- Artist
- Michelangelo Pistoletto born 1933
- Original title
- Scaffale
- Medium
- Iron
- Dimensions
- Object, each: 2100 × 1200 × 400 mm
- Collection
- Tate
- Acquisition
- Purchased 2006
- Reference
- T12190
Summary
Bookcase is one of two identical, free-standing sculptures with the same title by Pistoletto in Tate’s collection (T12190–1). Each comprises a floor-standing iron framework supporting five evenly spaced shelves. Together the framework and the shelves form a single unit that takes the shape of a huge, upturned bow. Thus the unit is widest at the top and bottom (the upper and lowest shelves measure 120cm), and narrowest at the centre (the middle shelf measures just over 60cm). It is coated with blue-green metallic enamel paint. T12190 and T12191 are designed to be displayed next to one another against a wall, or at right angles to one another in a corner.
The Bookcases are from a series of sculptures by Pistoletto based on a range of household objects, and collectively called the furniture sculptures. Tate holds three further examples, Doormats, Door and Bed
(T12987–9), which all share the bow shape. Pistoletto used the term Segno Arte (meaning ‘sign for art’) in connection with these works, which signifies the transposition of a specific and unique form from the realm of the everyday into the realm of high art.
Pistoletto was one of the leading figures of the Arte Povera movement that emerged in Italy in the late 1960s. Arte Povera describes the work of a loose grouping of artists including Giovanni Anselmo (born 1934), Giuseppe Penone (born 1947) and Gilberto Zorio (born 1944), who privileged the use of diverse and unexpected materials and visual references. Pistoletto’s furniture works have at their origin a text written by the artist in 1976, the Libretto Giallo (Little Yellow Book). In the Libretto Giallo Pistoletto described in simple terms one hundred possible exhibitions conceived by him in the space of a single month. One of these involved the creation of Segno Arte works. Pistoletto made several Segno Arte sculptures in the late 1970s, and then returned to the theme in the late 1990s.

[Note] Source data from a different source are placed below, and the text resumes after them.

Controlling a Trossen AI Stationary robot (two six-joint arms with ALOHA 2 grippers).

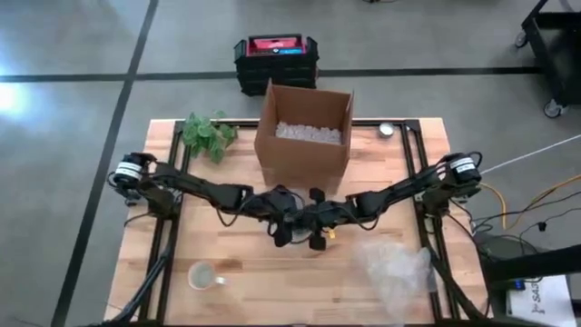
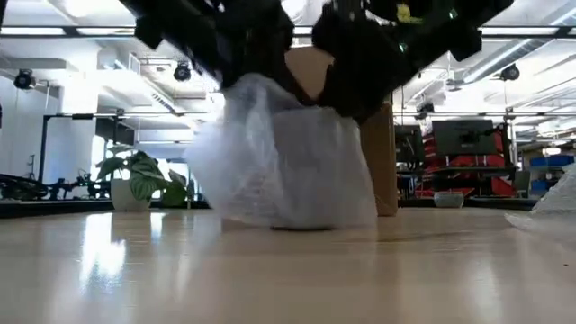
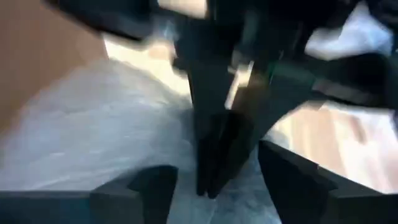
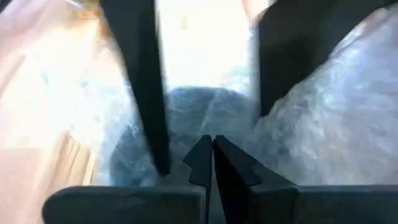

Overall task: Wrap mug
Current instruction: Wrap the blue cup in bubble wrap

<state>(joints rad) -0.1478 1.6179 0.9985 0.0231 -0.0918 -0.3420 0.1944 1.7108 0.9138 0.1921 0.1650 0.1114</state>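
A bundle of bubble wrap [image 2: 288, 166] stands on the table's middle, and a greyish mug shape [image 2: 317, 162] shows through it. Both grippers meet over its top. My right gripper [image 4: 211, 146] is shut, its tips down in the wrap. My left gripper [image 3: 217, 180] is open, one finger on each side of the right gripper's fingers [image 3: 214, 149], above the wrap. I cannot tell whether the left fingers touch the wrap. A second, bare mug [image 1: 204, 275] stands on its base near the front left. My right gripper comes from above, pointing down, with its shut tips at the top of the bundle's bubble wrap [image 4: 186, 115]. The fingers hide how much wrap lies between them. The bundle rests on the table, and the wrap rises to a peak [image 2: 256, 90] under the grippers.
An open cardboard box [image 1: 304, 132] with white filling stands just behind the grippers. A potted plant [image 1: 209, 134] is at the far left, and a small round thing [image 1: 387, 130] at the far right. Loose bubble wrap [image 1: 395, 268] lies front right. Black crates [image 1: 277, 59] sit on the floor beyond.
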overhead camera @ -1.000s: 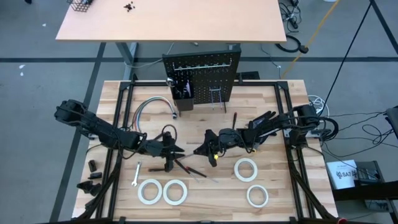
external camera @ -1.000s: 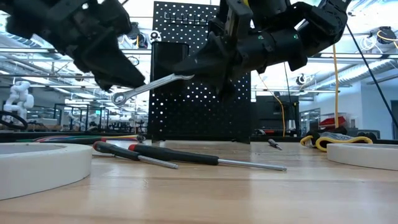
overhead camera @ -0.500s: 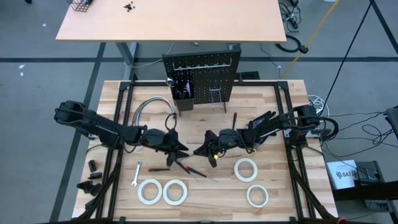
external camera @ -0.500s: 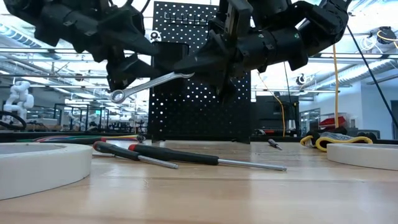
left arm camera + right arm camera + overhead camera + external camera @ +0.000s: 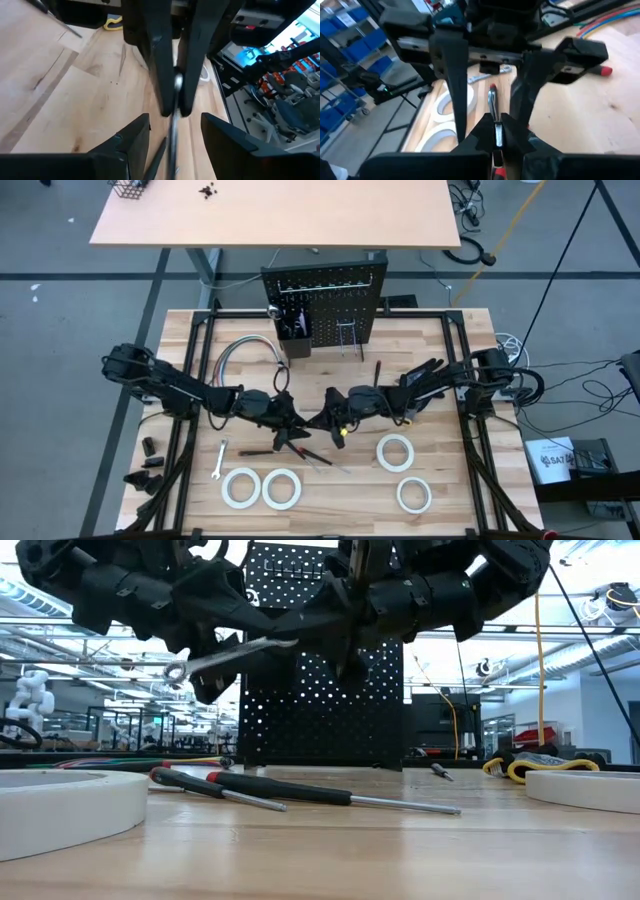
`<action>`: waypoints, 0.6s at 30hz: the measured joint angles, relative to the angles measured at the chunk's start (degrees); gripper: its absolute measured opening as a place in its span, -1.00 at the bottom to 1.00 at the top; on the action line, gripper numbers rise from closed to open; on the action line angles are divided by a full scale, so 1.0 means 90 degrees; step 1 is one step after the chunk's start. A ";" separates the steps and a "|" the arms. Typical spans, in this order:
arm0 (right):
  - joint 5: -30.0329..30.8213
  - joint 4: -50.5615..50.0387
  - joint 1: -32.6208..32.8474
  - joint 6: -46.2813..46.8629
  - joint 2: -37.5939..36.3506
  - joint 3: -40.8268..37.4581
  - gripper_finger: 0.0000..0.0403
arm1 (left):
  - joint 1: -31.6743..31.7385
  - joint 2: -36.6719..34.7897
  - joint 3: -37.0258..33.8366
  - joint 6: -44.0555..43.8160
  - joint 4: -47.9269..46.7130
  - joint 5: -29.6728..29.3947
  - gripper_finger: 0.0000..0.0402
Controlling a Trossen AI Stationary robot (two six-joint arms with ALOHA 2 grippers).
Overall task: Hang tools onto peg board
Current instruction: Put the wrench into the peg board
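A silver wrench hangs in the air in front of the black peg board. Its ring end points toward the table's left. My right gripper is shut on its other end. My left gripper is open, facing the right one at mid-table. Its two fingers stand on either side of the wrench's shaft, with a gap to each. Two screwdrivers lie on the wood below. My right gripper pinches the wrench's right-hand end between its two fingers. The fingers come nearly level from the table's right and lie along the wrench. The wrench is lifted clear, sticking out past the fingertips and sloping a little down toward its ring end.
A small wrench and two white tape rolls lie at the near left, with two more rolls at the near right. A coloured cable bundle curves at the far left. One more screwdriver lies near the peg board.
My left gripper has gone toward the table's right, up to the wrench. It has rolled and opened, so its fingers now stand around the shaft near the ring end. My right gripper keeps the wrench in the air.
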 joint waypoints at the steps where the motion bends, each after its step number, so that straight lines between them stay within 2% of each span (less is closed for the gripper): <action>1: 0.0000 -0.0109 -0.0002 -0.0004 0.0000 0.0039 -0.96 | 0.0000 0.0000 0.0000 0.0006 -0.0003 0.0000 -0.13; 7: -0.0007 -0.0365 0.0000 -0.0017 0.0000 0.0105 -0.96 | 0.0000 0.0000 0.0000 0.0017 -0.0249 0.0227 -0.23; 18: -0.0027 -0.0366 -0.0002 -0.0019 0.0000 0.0105 -0.96 | 0.0005 0.0000 0.0000 0.0121 -0.0437 0.0325 -0.57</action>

Pistoletto envisaged that the ‘sign for art’ shape he devised could apply to a whole array of ordinary objects made in any material. He called for everyone to invent their own signs and to impose their individual identity on the world of objects around them.
Writing in 2000, Pistoletto explained: ‘Segno Arte is conceived as an entrance key to art. It is understood as the very concept of art ... It is a filter of thought, a way to take distance from things and observe them with a lucid clarity.’ (Quoted in Io sono l’altro: Michelangelo Pistoletto, pp.142–4.) He continued:
I realize Segno Arte with different materials and produce ordinary objects, all forming this sign: doors, beds, radiators, windows, desks and so on. In these objects it is hard, if not impossible, to establish where art ends and the practical reality begins (or vice versa). Art and life meet and merge, each retaining its identity; at the same time, in this case, life leads art through the passages leading to the different fields of the social structure. In fact, after what I just said, it is important to underscore that Segno Arte not only represents the threshold of art, but reveals and shows the conceptual system which gives access to and governs every area of society.

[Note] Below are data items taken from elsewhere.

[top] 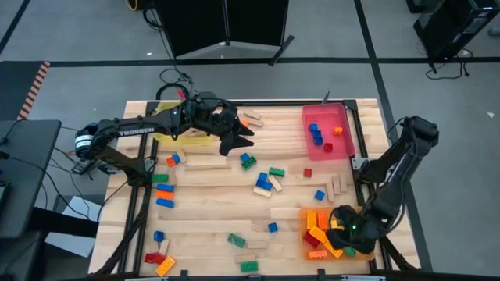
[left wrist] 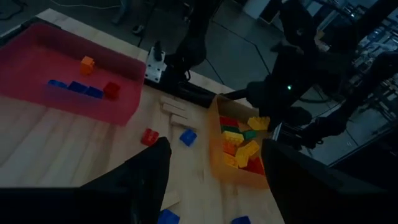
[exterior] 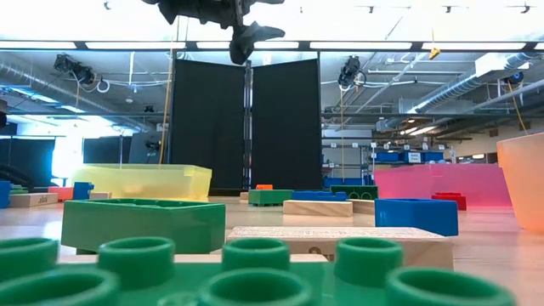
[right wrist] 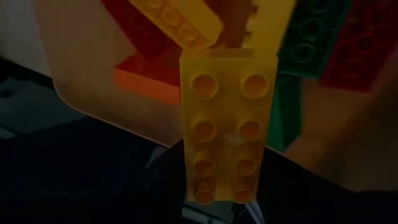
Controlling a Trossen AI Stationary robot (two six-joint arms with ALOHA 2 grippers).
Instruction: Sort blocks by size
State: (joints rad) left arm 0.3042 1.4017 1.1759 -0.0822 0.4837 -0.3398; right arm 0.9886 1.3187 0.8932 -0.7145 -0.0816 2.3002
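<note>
Holding one yellow brick (right wrist: 222, 127), right gripper (top: 349, 231)

Both arms on my rig are matte black, chunky jointed segments all the way down. The left arm (top: 133, 129) has white TROSSEN lettering along its forearm and a pale silvery collar back near its base, plus thin dark cables looping off behind it. The right arm (top: 398, 168) looks the same black, with a tiny green light glowing near its wrist. The left hand (left wrist: 214, 180) has two broad dark fingers, smooth and slightly rounded.
</note>
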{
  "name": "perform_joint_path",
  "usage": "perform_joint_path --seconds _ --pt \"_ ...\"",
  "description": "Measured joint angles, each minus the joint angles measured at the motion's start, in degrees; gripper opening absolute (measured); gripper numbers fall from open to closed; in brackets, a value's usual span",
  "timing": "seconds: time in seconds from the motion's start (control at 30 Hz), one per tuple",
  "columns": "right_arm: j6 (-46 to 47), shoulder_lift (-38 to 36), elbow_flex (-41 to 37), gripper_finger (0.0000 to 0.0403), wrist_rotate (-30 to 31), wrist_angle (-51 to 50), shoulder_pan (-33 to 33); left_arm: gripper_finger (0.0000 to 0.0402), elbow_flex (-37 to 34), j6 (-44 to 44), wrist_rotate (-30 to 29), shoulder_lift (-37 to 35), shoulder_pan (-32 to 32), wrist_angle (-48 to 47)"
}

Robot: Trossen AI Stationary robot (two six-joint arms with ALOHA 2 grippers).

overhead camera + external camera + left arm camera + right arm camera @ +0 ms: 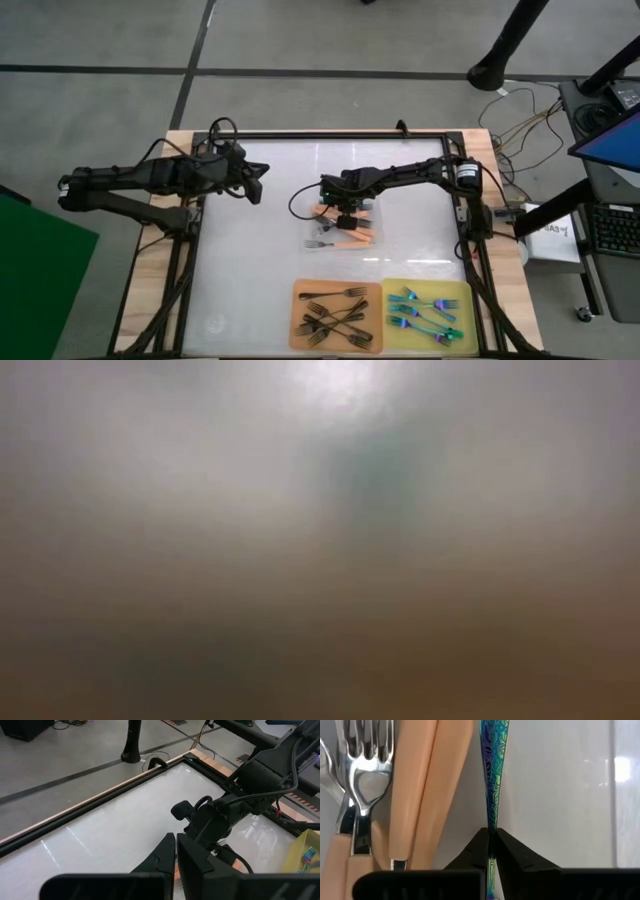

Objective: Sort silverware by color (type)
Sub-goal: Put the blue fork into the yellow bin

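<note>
My right gripper (345, 222) stands over a small pile of silverware at the table's middle and is shut on an iridescent blue-purple fork (493, 795). Beside that fork lie orange-handled forks (420, 790) with silver tines (365, 755), resting flat on the white table. Black forks lie on an orange mat (300, 292) near the front edge, and iridescent forks on a yellow mat (392, 290) to its right. My left gripper (258, 190) is shut and holds nothing, raised above the table's far left part. My right gripper pinches the iridescent fork's narrow stem (492, 822) between its two fingertips (475, 851). The fingers come from above, pointing steeply down, and lie across the fork. The fork lies along the white table beside the orange handles; whether it is lifted clear does not show.
The white table has a dark frame and wooden rim (330, 135). Bare white surface lies left of the pile and of the orange mat. The left wrist view shows my right arm (235, 805) ahead and the yellow mat (300, 855). The low view shows only blur.
</note>
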Motion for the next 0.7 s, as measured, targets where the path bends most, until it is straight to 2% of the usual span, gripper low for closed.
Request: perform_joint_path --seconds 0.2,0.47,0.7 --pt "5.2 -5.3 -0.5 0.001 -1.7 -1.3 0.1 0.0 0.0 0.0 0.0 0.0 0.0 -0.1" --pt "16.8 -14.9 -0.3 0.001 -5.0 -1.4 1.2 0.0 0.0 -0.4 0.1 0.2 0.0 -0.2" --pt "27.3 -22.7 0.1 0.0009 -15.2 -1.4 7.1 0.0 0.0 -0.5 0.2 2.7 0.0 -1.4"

(Quoted in Io sono l’altro: Michelangelo Pistoletto, pp.146–7.)
Developing the political implications of the concept, he condemned the way in which people’s lives were ‘defined by predetermined concepts which guide, moment after moment, point after point, the willpower of each of them, determining their practical life down to the smallest detail’ (quoted in Io sono l’altro: Michelangelo Pistoletto, p.149). For Pistoletto the act of independence involved in creating a personal sign and in imposing it onto the world of objects symbolised individual responsibility, a political and philosophical concept that reflects beliefs central to his work.

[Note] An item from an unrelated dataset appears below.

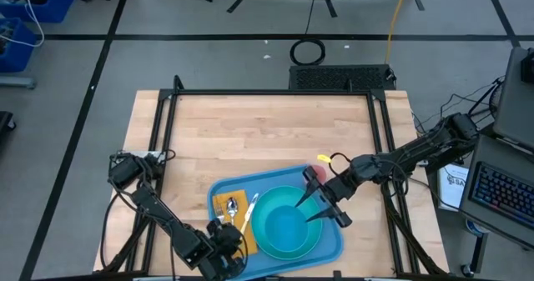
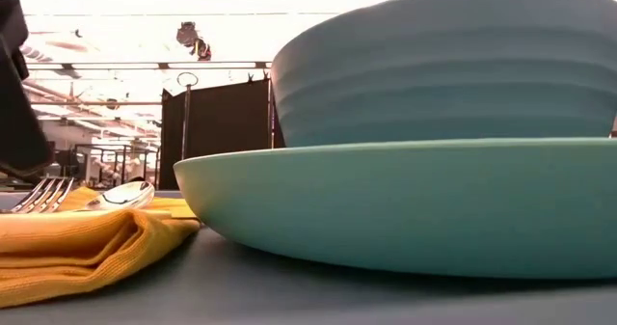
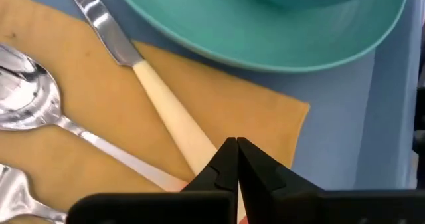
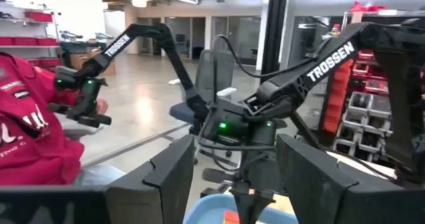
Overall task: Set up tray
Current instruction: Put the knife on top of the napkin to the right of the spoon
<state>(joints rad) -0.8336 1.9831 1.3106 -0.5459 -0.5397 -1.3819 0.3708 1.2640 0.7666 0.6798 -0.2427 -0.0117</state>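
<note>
While the wooden table (image 1: 267, 131) lies mostly bare toward twelve o'clock, the blue tray (image 1: 331, 241) sits at its six o'clock edge, a little toward the right arm's side and turned slightly askew. On the tray rests a round teal plate (image 1: 288, 224), filling its right half, and the low view shows a teal bowl (image 2: 443, 65) standing on that plate. At nine o'clock of the plate a yellow napkin (image 1: 227, 206) lies flat on the tray, its edge tucked just under the plate's rim in the left wrist view. On the napkin lie a spoon (image 3: 26, 98), a knife (image 3: 143, 84) with a cream handle, and a fork (image 2: 43, 195) whose tines show beside the spoon in the low view.

Open tabletop runs from the tray toward twelve o'clock and toward nine o'clock; the tray's near rim is close to the table's six o'clock edge, with little room there.

At three o'clock of the plate, the right gripper (image 1: 310, 206) hovers over the plate's rim with its fingers spread and nothing between them. At seven o'clock of the tray, the left gripper (image 3: 237, 144) is clenched tight, its tips just above the knife handle's end on the napkin, grasping nothing that can be seen.

Beyond the table, the right wrist view shows a person in a red shirt (image 4: 33, 124).
</note>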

The autonomy of the artist and a return to simple materials in the face of an increasingly industrialised society emerged as defining characteristics of Arte Povera. The critic and writer Jean-Christoph Ammann has explained that Arte Povera is: ‘a kind of art which, in contrast to the technological world around us, seeks to achieve a poetic statement with the simplest of means. The return to simple materials reveals laws and processes deriving from the power of the imagination and is an examination of the artists’ own conduct in an industrialised society.’ (Quoted in Carolyn Christov-Bakargiev (ed.), Arte Povera, London 1999, p.20.)
Further reading:
Anna Imponente (ed.), Michelangelo Pistoletto, exhibition catalogue, Galleria Nazionale d’Arte Moderna, Rome 1990.
Io sono l’altro: Michelangelo Pistoletto, exhibition catalogue, Galleria Civica d’Arte Moderna e Contemporanea, Turin 2000.
Richard Flood and Frances Morris (eds), Zero to Infinity: Arte Povera 1962–1972, exhibition catalogue, Walker Art Center, Minneapolis 2001, pp.305–16.